In 1438, for the first time, a village with the name Akhtala was
mentioned in the sources as the property of the Georgian
Catholicosate. At the beginning of the XVIII century, the monastery
fell into disrepair; under Ateni Sioni there was a courtyard of
Bishop Akhtalsky. In 1801, by decree of the Russian Emperor
Alexander I, Akhtal was transformed into the center of the Greek
Orthodox Church in Transcaucasia. At present, it remains the most
important place of pilgrimage for the Greeks, annually on September
21 celebrating the feast of the Nativity of the Virgin in Akhtal.
Structure
The main temple of Akhtala - the Church of the Blessed Virgin Mary -
is a cross-domed building, the unexploded dome of which rested on 2
octagonal pillars and pre-apse pilasters. The syncretism of the
features of Armenian and Georgian architecture of the 13th century,
characteristic of this temple, was particularly evident in the forms
and decorations of the exterior, where large Georgian crosses and
window frames are typical Georgian, and the portals are consonant
with Armenian patterns. From the west, approximately in the middle
of the 13th century, the tomb of Ivane and a portico with open
arches were rectangular in plan. The murals of the church date from
between 1205 and 1216. In accordance with Georgian tradition, the
sails contain images of evangelists in medallions, and on the front
sides of the arches the text is Ps 103. 19 on the asomtavruli. The
iconographic program of the altar apse (in the conch Mother of God
with the Child on the throne, below the composition "Communion of
the Apostles", below it 2 rows of saints) reproduces the most
stringent byzant. samples. The connection with the national cultural
tradition of the Armenian Chalcedonites was manifested in the
location in the center of the lower tier of the image of the
enlightener of Armenia St. Gregory the Illuminator. At the bottom of
the western wall are the saints of the Georgian Church, among which
St.

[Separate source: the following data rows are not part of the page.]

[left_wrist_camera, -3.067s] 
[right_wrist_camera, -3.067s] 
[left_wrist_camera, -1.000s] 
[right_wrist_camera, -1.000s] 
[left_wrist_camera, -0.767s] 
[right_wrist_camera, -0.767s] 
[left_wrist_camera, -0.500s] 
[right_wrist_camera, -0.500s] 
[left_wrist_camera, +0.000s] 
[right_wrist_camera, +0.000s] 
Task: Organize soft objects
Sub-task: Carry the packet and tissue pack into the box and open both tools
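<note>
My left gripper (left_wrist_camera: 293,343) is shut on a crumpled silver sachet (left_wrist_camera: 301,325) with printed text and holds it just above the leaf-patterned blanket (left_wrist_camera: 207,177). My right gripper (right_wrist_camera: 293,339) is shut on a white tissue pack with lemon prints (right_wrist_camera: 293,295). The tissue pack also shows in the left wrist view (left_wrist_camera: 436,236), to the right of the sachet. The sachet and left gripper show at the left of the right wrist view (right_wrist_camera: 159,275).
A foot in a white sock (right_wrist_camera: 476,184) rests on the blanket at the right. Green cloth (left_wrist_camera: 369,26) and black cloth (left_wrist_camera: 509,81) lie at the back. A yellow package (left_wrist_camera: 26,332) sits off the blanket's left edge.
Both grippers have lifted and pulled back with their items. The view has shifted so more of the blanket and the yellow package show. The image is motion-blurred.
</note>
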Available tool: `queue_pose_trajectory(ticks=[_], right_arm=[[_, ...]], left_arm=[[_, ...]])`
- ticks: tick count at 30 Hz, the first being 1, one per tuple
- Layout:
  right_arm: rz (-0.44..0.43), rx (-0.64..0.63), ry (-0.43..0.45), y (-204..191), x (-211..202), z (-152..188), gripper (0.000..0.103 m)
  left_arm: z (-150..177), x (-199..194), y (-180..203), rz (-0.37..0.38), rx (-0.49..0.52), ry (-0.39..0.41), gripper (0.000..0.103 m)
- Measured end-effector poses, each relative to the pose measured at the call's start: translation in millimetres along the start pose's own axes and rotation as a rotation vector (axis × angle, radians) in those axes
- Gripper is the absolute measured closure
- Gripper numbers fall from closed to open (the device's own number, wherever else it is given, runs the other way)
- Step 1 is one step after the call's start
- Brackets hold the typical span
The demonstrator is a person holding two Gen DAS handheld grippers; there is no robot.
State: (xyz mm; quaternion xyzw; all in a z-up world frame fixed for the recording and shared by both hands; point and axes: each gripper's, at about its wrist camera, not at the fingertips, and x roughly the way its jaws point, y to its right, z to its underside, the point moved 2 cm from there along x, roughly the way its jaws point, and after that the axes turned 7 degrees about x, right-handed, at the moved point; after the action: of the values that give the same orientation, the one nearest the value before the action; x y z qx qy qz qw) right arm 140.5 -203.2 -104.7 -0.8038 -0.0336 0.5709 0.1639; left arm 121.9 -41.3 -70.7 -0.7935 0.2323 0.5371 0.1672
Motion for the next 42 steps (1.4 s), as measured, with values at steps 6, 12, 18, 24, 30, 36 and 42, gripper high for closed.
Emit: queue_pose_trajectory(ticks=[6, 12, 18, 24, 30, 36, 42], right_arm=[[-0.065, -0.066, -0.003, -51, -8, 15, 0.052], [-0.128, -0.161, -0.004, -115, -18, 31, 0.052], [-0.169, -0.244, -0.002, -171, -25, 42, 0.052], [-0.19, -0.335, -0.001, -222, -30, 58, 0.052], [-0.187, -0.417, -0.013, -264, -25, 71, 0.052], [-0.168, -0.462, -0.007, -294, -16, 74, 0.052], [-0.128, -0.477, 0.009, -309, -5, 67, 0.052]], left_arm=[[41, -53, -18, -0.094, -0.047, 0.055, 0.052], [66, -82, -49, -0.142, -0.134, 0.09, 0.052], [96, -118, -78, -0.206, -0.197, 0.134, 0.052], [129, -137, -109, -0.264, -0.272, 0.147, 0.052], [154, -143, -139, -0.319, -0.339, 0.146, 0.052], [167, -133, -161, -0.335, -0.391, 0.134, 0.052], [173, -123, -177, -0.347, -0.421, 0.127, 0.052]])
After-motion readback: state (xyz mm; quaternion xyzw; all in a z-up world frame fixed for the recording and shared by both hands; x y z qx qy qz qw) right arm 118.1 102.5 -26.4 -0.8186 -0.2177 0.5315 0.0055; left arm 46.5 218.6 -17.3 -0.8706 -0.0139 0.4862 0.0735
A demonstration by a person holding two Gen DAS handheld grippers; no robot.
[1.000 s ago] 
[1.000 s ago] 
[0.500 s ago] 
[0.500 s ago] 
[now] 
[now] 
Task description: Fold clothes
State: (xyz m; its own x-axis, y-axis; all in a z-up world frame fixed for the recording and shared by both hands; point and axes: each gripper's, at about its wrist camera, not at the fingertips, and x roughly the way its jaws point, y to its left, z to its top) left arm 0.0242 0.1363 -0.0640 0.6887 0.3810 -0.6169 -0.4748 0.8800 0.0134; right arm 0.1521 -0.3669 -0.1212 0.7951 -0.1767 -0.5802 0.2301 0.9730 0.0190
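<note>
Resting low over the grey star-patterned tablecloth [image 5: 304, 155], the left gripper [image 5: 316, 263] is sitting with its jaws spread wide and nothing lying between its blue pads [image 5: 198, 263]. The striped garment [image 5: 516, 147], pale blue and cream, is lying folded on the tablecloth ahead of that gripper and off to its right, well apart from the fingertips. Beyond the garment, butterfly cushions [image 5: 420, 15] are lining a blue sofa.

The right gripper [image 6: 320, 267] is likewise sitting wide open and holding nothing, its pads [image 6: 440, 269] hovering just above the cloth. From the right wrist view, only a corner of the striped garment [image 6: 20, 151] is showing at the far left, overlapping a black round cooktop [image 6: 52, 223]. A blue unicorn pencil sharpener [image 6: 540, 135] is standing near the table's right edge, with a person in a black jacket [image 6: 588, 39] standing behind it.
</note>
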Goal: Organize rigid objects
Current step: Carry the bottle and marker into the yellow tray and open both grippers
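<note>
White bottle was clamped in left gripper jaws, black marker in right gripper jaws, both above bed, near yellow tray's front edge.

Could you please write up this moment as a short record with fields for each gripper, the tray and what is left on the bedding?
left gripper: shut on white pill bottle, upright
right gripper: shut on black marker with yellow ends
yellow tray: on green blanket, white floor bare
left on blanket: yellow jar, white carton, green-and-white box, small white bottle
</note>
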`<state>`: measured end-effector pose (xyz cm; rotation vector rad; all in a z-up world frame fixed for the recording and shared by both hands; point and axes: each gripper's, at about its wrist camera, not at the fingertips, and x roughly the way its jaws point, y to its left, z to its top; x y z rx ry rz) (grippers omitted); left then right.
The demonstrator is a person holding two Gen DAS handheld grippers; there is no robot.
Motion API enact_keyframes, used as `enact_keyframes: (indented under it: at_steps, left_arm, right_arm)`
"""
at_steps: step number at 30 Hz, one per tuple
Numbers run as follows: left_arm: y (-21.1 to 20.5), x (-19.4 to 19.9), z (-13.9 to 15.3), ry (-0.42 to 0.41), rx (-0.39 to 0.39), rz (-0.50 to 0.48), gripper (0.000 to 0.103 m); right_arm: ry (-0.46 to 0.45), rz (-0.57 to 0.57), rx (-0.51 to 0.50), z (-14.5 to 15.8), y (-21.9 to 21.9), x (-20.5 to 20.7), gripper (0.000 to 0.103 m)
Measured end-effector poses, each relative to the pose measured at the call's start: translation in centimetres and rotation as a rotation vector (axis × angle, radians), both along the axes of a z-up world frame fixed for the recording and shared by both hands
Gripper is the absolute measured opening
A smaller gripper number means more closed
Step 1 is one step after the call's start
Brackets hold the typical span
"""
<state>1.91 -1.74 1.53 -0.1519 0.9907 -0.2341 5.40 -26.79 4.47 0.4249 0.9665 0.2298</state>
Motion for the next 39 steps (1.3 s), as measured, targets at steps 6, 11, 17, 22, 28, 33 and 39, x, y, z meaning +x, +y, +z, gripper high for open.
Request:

Equal-to-the-Apostles Nina and John Zedazneli. In the southern
and northern arms of the spatial cross, cycles of paintings are
dedicated to the Blessed Virgin Mary and Savior. A study of the
stylistic features of the frescoes and the nature of the
inscriptions suggests that at least 8 artists participated in the
work, among them there was an Armenian Chalcedonite familiar with
Byzantine painting of the late Komednikin era (altar apse); an
artist who followed the samples of Byzantine painting of the 1st
half of the 13th century (upper registers of the northern and
southern walls and the main arches); masters from Georgia, painted
the western wall.
In addition to the main church inside the monastery, there is a small hall church of St. Basil and the ruins of a two-story residential building. Around the monastery at different distances are four chapel churches dedicated to the Holy Trinity, St. Apostles, Saints Gregory the Theologian and John Chrysostom. Restoration work in Akhtal was carried out from 1979 to 1989 by the Department for the Protection of Monuments of Armenia.